Sharing RDM Services – Where to Now?

28 November, 2014

The RDMF12 meeting on 18/19 November ran under the banner “Linking Data and Repositories (and other systems)” so it was a natural topic for a breakout group to discuss opportunities for sharing these across institutions. We came up with a list of 5 take-home points, which are covered below. The case for and against a national data archive was the subject of some lively discussion and at the end of this article I’ve drawn some personal conclusions.

Helen McEvoy from University of Salford chaired our discussion. Mark Thorley offered his comments from a funders’ perspective, as NERC Data Management Coordinator. Views from ‘the North’ were well represented in this group. With Manchester’s Mary McDerby and Leeds’ Bo Middleton present, we had perspectives from the N8 Research Partnership and the White Rose university consortium, as well as the larger Northern Collaboration, which joins the libraries of Salford and 25 other Northern institutions.

A few of us were from farther flung corners like Glasgow, Belfast, not to mention Milton Keynes. So we noted that there increasing signs of pooled efforts on the RDM front, for example regional consortia like MidPlus, GW4, and M5 have been active in this space, and there have been relevant joint efforts by London-based, Welsh and Scottish institutions.

Moving on to those five points and the discussion about them, I have slightly altered the wording we used and generally avoided naming names, so if anyone present feels misrepresented please let me know! The first three points outlined different forms of joint action. The fourth and fifth highlighted some enablers and barriers, with funding issues naturally featuring high on both lists.

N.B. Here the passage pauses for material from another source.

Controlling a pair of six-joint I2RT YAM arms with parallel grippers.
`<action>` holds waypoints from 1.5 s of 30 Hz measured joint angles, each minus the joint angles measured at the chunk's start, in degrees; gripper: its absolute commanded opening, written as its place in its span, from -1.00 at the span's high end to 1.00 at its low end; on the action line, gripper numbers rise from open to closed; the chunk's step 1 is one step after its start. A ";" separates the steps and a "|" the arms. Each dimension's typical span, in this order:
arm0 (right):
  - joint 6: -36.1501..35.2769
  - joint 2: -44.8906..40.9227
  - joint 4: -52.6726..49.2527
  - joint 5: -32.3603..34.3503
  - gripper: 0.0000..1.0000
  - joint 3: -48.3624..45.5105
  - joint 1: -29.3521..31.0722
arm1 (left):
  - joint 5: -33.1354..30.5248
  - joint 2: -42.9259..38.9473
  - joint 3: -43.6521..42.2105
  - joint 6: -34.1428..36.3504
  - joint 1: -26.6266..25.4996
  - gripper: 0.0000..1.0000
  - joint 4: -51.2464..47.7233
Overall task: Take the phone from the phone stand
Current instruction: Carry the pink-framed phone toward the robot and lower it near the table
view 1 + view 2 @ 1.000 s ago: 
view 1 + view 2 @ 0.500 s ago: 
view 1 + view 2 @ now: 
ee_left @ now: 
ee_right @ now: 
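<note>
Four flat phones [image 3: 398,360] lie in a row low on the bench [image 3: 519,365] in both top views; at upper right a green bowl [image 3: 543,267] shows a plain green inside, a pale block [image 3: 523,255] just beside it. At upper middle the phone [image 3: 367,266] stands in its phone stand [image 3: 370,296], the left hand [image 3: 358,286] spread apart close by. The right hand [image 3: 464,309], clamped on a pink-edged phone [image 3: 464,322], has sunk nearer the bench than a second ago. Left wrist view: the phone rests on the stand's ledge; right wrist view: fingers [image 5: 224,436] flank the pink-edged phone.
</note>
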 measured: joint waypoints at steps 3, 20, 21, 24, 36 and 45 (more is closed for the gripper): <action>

1.    Coordinating action to make best use of resources

RDMF and other DCC activities promote sharing of good practice. Beyond that, institutions need more opportunities to make contact and pursue shared interests, and regional consortia can facilitate that.  The N8 group for example has offered a forum to explore shared interests in aspects of EPSRC data policy compliance, including:

  • Discovery metadata for research data catalogues
  • Preservation infrastructure
  • Training provision
  • Enterprise architecture modelling, to help compare universities on which parts of the lifecycle they are covering, and map their service maturity

Purchasing consortia were also seen as offering a lot of potential for the sector. These could help drive down costs with commercial suppliers, potentially on a national basis, taking a leaf from the Janet cloud framework agreements.

2.    Making the case for further collaborative solutions

Beyond making efficient use of established resources, institutions are also looking to share experience and expertise to help lobby for shared solutions in other areas, particular when there is a use case for a national solution.

Data repositories require development resource of course, and some of those present had been involved in discussion on sharing that.  These had mixed prospects; experience in established regional consortia sounded more positive than those between pairs of universities, where the initial effort to understand different research profiles and governance structures can be a hurdle.  The potential for shared data catalogues seems stronger than for shared data repositories. The barrier mentioned here was the conflicting requirements institutions may have around data governance issues, particularly for ethics clearance and stewardship of personal data. Sharing metadata between institutions has fewer of these barriers.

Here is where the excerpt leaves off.